SMRs and AMRs

Monday, February 01, 2016

Even if he loses, Trump will call it a win. It’s what he always does.

Donald Trump’s Art of the Fail

By Michael Kruse
1/31/2016

In a boardroom on the 26th floor of Trump Tower, in a meeting in the late 1980s in the offices of the Trump Organization, one of Donald Trump’s deputies had had it. Blanche Sprague earlier in the day had learned of the death of a friend in a car wreck, and Trump was berating one of the people seated at the conference table, and so Sprague angrily stood up. “It just became too much,” she said the other day on the phone from New York, “and I said, ‘I can’t take it anymore,’ and I just walked out.”

She regretted it immediately, thinking surely Trump would fire her. Then her phone rang. It was him. She told him she wanted to write letters of apology to the 20 or so people at the meeting.

Don’t, Trump said.

“He said, ‘No, that would hurt you, possibly change you—I don’t want you to do it,’” Sprague said. “He didn’t want to put me in a position of having to be weakened by my mistake.”

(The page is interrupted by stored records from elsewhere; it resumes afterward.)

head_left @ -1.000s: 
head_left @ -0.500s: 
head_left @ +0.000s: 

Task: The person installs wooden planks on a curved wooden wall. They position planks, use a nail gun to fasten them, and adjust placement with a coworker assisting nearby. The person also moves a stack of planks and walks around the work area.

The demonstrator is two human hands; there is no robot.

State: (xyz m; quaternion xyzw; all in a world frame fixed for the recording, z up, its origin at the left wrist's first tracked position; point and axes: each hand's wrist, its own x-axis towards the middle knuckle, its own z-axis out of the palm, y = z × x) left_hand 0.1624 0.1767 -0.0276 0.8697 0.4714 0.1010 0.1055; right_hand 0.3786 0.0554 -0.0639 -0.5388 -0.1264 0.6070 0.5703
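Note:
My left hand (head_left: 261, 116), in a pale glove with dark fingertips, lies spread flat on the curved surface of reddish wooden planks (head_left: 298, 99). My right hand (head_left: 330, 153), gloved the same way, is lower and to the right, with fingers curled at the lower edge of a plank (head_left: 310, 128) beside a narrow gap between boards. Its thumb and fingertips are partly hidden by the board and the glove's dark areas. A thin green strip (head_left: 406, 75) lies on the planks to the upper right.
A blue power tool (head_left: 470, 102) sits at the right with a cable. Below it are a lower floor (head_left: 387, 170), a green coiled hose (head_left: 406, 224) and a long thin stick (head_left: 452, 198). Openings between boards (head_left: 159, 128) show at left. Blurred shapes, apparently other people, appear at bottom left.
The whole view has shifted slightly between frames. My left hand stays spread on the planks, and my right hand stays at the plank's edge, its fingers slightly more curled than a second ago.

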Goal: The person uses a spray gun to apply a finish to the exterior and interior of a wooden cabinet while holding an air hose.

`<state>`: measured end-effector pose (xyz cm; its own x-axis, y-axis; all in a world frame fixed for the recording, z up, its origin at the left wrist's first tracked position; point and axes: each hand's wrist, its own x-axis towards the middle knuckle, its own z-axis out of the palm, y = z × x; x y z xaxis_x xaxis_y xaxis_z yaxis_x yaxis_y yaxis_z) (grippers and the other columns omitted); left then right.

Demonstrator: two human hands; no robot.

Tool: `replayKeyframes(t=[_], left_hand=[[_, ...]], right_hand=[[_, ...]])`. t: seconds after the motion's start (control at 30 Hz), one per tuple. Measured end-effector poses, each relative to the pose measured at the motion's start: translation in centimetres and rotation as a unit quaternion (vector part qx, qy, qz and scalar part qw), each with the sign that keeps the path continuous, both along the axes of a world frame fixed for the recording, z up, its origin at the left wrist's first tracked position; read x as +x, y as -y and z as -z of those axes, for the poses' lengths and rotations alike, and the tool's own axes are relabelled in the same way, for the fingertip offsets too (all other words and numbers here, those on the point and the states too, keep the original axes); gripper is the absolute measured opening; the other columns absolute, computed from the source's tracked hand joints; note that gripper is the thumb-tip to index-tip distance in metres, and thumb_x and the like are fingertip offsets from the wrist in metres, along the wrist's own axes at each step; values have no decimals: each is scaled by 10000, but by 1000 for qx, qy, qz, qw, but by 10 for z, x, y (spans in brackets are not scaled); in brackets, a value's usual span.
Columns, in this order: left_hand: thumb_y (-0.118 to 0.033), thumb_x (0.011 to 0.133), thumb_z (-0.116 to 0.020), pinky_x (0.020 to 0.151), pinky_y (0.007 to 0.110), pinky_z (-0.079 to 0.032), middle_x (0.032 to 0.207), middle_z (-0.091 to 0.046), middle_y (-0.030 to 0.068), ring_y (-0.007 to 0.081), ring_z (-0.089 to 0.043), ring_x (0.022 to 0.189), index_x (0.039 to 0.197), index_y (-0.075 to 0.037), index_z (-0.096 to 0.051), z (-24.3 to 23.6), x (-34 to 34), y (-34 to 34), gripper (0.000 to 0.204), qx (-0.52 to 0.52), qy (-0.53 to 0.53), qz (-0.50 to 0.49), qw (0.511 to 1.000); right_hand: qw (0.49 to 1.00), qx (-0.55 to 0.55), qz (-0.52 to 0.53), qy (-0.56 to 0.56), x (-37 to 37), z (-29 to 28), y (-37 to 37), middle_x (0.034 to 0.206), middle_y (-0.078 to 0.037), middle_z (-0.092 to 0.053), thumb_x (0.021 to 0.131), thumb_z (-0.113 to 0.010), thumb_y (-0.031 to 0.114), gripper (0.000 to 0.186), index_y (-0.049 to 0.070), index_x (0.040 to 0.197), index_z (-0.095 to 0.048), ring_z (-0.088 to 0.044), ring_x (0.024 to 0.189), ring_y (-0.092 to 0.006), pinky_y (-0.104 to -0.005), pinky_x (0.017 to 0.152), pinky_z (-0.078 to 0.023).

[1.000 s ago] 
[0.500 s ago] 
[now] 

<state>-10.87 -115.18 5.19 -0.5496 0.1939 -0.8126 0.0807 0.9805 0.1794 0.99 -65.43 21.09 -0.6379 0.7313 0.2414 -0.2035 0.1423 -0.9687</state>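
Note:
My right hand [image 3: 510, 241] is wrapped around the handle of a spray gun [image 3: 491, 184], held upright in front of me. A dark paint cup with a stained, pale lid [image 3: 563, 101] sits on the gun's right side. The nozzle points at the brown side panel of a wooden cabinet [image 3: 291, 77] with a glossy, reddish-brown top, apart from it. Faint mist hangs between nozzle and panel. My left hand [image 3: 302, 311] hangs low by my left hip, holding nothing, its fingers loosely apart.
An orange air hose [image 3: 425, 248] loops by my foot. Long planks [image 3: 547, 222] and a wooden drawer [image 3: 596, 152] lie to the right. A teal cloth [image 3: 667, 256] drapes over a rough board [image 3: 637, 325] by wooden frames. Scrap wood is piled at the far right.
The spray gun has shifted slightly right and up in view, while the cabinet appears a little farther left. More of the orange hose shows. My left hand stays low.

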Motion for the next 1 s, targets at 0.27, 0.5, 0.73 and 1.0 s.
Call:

Over these last 40 lime-lighted years, Trump has won a lot, but he has lost a lot, too—four corporate bankruptcies, two failed marriages and a vast array of money-squandering business ventures. He lost his signature Trump Shuttle airline to his lenders. His self-branded casinos in Atlantic City struggled consistently to turn profits. In each case, though, he has heeded a form of the advice he gave that day to Sprague: Never acknowledge failure. Never admit defeat.